Team Photograph: Photograph for Associate Director/Director Drug Metabolism and Pharmacokinetics (DMPK)

EQRx has an unprecedented opportunity to fundamentally change the approach to drug development and delivery that is purpose-built and integrates innovative scientific and technological advancements for the benefit of people and society.

Melanie Nallicheri Chief Executive Officer

EQRx believes responsibility can be revolutionary. Want to make a difference while advancing your career? Come join a team that is working towards our bold mission of developing innovative medicines at radically low prices to help people get the medicines they need.

Who We Are

We're a new kind of biotech, one with a bold mission to bring innovative new medicines at dramatically lower costs.

What You’ll Do

The Associate Director or Director of Drug Metabolism and Pharmacokinetics (DMPK) will provide strategic DMPK guidance across functional project teams at EQRx focused on small molecules and biologics in oncology and inflammation/immunology diseases. You will develop DMPK plans (e.g., ADME assays to support discovery and development programs, non-clinical pharmacokinetics, pharmacodynamics and translational principles for selection of development candidate molecules) to support the development and fast registration of EQRx products. You will be responsible for leading the strategy, planning, design, and overseeing the execution of in vitro ADME assays and non-clinical studies to understand the PK and ADME of compounds. You will integrate DMPK data/principles with pharmacology and toxicology profiles and will work cross-functionally on project teams, providing scientific leadership and strategic direction.

You will monitor our work with CROs/external vendors to ensure compliance with agreed protocols, quality standards and timelines. This role will review internal/external data, lead the analysis, interpretation and reporting of ADME, and non-clinical and clinical pharmacokinetic and pharmacodynamic data. You will effectively communicate DMPK knowledge and strategy to project teams, functional leaders, and other key stakeholders. You will co-author regulatory submission documents (CTD, Investigator brochure (IB), EOP2 meetings, BLA). You will report to the VP of Pharmacology.

The Impact You Will Have

This dynamic role will have the opportunity to work across a diverse range of projects with different drug modalities and a breadth of therapeutic areas including oncology and inflammation & immunology disorders. This is not your standard DMPK lead role; this position is highly visible and of significant impact to our patients and company. We are on a critical mission to bring innovative, effective solutions to patients at a fraction of the price.

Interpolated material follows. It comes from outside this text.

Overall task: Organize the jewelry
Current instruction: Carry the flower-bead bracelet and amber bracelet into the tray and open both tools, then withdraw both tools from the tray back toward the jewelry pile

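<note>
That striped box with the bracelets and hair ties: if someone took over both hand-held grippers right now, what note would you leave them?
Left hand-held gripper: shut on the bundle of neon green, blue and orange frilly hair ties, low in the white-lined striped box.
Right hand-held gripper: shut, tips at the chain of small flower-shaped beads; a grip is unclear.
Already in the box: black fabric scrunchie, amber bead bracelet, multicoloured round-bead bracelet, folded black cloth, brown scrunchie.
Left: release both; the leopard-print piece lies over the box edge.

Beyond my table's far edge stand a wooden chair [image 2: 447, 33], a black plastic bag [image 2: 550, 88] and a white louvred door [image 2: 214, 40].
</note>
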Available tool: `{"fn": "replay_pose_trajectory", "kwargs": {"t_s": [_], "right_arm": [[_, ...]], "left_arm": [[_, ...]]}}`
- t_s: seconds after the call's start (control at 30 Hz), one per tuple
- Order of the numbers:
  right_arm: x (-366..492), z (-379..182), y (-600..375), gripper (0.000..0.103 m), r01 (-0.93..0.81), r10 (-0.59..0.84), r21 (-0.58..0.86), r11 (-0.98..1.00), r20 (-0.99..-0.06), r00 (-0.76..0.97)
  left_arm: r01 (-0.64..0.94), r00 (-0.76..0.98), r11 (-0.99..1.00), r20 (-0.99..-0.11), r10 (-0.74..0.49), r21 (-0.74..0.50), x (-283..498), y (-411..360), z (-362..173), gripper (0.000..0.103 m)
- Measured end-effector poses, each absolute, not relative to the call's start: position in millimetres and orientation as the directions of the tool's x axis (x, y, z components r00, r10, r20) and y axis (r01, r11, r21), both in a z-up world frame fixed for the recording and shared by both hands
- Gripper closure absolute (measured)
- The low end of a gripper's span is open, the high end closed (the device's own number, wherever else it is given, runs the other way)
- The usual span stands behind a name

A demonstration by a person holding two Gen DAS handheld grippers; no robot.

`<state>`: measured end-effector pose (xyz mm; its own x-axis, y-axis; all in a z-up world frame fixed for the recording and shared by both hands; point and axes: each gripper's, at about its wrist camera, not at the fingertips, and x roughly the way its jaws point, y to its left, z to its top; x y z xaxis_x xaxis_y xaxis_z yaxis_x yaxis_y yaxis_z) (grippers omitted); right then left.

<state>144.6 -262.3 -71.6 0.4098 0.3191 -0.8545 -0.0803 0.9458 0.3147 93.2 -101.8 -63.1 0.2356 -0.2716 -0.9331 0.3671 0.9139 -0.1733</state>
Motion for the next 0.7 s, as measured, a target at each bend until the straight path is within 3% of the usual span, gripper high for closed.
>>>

This role will help us drive towards that pinnacle goal of truly putting patients first.

Your Superpowers

  • You have a PhD in life sciences (e.g., pharmaceutical sciences, PK, drug metabolism or a related field) with a minimum of 5 to 7 years of pharmaceutical industry experience.
  • You have solid knowledge of metabolism and ADME (metabolic stability, DDI, plasma/tissue binding, etc), PK, PK/PD, and bioanalytical principles.
  • You have a broad understanding of various DMPK relevant areas such as physiochemical properties, drug metabolizing enzyme and transporter kinetics, mechanistic biotransformation, in silico predictions, and qualitative and quantitative bioanalytical techniques.
  • You have fluency in Model-Informed Drug Development and the ability to integrate in silico, physiochemical, and DMPK data.
  • You have a demonstrated track record and ability to manage the DMPK/pharmacokinetic components of development projects.
  • You have up-to-date knowledge on regulatory guidance pertaining to ADME/DMPK.
  • You are proficient and experienced in using common data analysis software packages (such as Phoenix WinNonlin/NLME, Simcyp, R, SAS, and other tools).
  • You are eager to explore and learn new skills and can work productively in a team environment.
  • You have excellent project management skills.
  • You can participate and work effectively on multiple cross-functional teams

· You understand relationships are key and have strong interpersonal skills.

· You are a strong leader. Teams love working with you and you are someone who takes pride in mentoring and supporting the careers of others.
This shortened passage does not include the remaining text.